Gewaltlosigkeit bedeutet nicht ein Weichei zu sein.
Es bedeutet, die eigene Führungsrolle aus innerer Klarheit heraus wahrzunehmen, ohne Dominanz, ohne Einschüchterung, ohne verletzende Worte. Gewaltfreie Führung lebt vom Dialog auf Augenhöhe. Sie setzt voraus, dass ich als Führungskraft bereit bin, zuzuhören, zu reflektieren und mich selbst zu regulieren. Gerade in angespannten Situationen zeigt sich, ob ich reagiere oder bewusst antworte. Ahimsa lädt dazu ein, innezuhalten, einen Moment zu atmen und mich zu fragen: Dient meine Reaktion der Verbindung oder der Trennung?
Führungskräfte, die Ahimsa leben, schaffen eine Kultur der psychologischen Sicherheit. In solchen Kulturen entstehen Innovation, Vertrauen und intrinsische Motivation. Denn wo Menschen sich sicher fühlen, wagen sie, ihre Ideen zu teilen, Fehler zuzugeben und Verantwortung zu übernehmen. Es entsteht eine Atmosphäre, in der echtes Lernen und Wachstum möglich sind.

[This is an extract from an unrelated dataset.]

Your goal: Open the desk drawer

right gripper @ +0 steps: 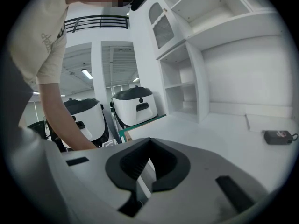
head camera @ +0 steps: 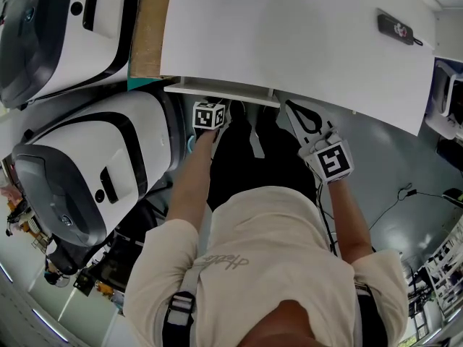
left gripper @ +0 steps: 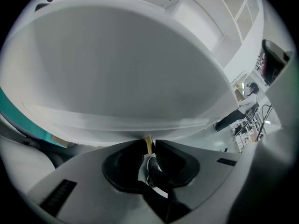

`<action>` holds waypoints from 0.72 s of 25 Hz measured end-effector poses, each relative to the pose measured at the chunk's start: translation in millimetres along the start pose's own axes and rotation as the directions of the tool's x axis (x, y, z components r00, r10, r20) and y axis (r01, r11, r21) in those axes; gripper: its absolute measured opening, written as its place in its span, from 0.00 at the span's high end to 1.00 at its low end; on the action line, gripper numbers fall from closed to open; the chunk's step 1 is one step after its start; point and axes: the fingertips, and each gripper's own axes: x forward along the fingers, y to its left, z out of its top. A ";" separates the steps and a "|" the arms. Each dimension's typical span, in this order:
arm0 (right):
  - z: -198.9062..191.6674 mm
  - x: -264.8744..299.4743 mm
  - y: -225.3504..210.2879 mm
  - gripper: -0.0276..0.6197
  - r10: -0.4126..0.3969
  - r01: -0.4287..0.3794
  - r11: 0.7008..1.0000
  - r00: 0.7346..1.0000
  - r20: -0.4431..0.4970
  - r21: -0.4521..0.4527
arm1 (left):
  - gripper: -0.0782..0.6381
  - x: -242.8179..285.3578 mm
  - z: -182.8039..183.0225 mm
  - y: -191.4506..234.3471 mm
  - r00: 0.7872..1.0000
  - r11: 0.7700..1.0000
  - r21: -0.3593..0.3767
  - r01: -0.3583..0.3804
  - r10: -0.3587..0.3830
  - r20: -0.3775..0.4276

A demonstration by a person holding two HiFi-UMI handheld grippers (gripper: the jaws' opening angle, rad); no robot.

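The white desk (head camera: 289,42) fills the top of the head view. Its drawer (head camera: 221,91) shows as a thin white slab standing a little out from the desk's front edge. My left gripper (head camera: 218,107) reaches up under that edge. In the left gripper view its jaws (left gripper: 148,141) are closed on a small brass-coloured drawer knob (left gripper: 147,143) below the desk top (left gripper: 121,69). My right gripper (head camera: 289,105) hovers to the right of the drawer, just off the desk edge. Its black jaws (right gripper: 149,143) meet at the tips with nothing between them.
A black device with a cord (head camera: 396,29) lies on the desk's far right, also seen as a small black device (right gripper: 279,136) in the right gripper view. Two big white-and-black machines (head camera: 79,157) stand left of the desk. White shelves (right gripper: 196,55) rise behind the desk. A cable (head camera: 405,194) lies on the floor at right.
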 end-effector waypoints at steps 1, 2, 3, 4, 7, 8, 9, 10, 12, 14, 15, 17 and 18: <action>-1.0 -1.1 1.2 0.96 0.005 -0.005 1.000 1.000 -0.003 -0.003 | 0.78 -1.3 -1.9 -0.2 1.000 1.000 0.000 -0.005 0.005 0.000; -2.2 -2.3 2.8 0.96 0.008 -0.008 1.000 1.000 -0.008 -0.006 | 0.78 -2.5 -4.5 -0.7 1.000 1.000 0.000 -0.006 0.006 -0.002; -3.8 -3.7 4.9 0.96 0.010 -0.010 1.000 1.000 -0.015 -0.009 | 0.78 -3.6 -7.9 -1.6 1.000 1.000 0.000 -0.004 0.004 -0.006; -5.4 -4.9 7.5 0.96 0.011 -0.012 1.000 1.000 -0.023 -0.012 | 0.78 -4.6 -11.8 -2.8 1.000 1.000 -0.001 0.000 0.000 -0.010; -8.7 -5.8 17.2 0.96 0.012 -0.012 1.000 0.999 -0.035 -0.016 | 0.78 -8.8 -23.0 -5.0 1.000 1.000 -0.003 0.010 -0.010 -0.010; -10.0 -5.4 21.0 0.96 0.009 -0.010 1.000 0.999 -0.039 -0.013 | 0.78 -10.7 -26.8 -5.1 1.000 1.000 -0.003 0.013 -0.013 -0.008; -10.8 -5.0 24.7 0.96 0.005 -0.005 1.000 0.999 -0.040 -0.007 | 0.78 -12.5 -30.1 -5.1 1.000 1.000 -0.001 0.015 -0.015 -0.007; -11.3 -4.8 28.7 0.96 0.000 0.000 1.000 0.999 -0.041 0.000 | 0.78 -14.2 -33.2 -5.2 1.000 1.000 0.001 0.017 -0.017 -0.007; -13.2 -4.7 39.4 0.96 -0.005 0.005 1.000 0.999 -0.040 0.016 | 0.78 -16.9 -39.4 -5.7 1.000 1.000 0.006 0.024 -0.024 -0.012; -16.5 -3.8 52.9 0.96 -0.004 0.005 1.000 0.999 -0.043 0.016 | 0.78 -19.2 -46.0 -6.4 0.999 0.999 0.008 0.033 -0.033 -0.016; -17.9 -3.5 60.1 0.96 -0.003 0.004 1.000 0.999 -0.047 0.012 | 0.78 -20.8 -50.6 -6.8 0.999 0.999 0.008 0.037 -0.036 -0.020; -18.1 -3.3 73.4 0.96 -0.005 0.006 1.000 0.999 -0.052 0.007 | 0.78 -25.1 -62.4 -7.2 0.999 0.999 0.007 0.044 -0.044 -0.031; -17.5 -3.8 79.0 0.96 -0.008 0.009 1.000 0.999 -0.052 0.008 | 0.78 -27.9 -69.0 -7.4 0.998 0.999 0.006 0.047 -0.047 -0.037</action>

Die Vorteile sind vielfältig.
Mitarbeitende bleiben eher in einem Umfeld, in dem sie als Mensch respektiert werden. Konflikte werden früher erkannt und konstruktiv gelöst. Die Kommunikation wird klarer und ehrlicher. Und: Führungskräfte selbst erleben weniger Widerstand, weil ihre Haltung Vertrauen statt Misstrauen erzeugt. Es ist ein fundamentaler Perspektivwechsel: Weg vom „Ich weiß es besser“ hin zu einem „Ich bin bereit, gemeinsam zu lernen“.
Doch was entsteht, wenn Ahimsa fehlt?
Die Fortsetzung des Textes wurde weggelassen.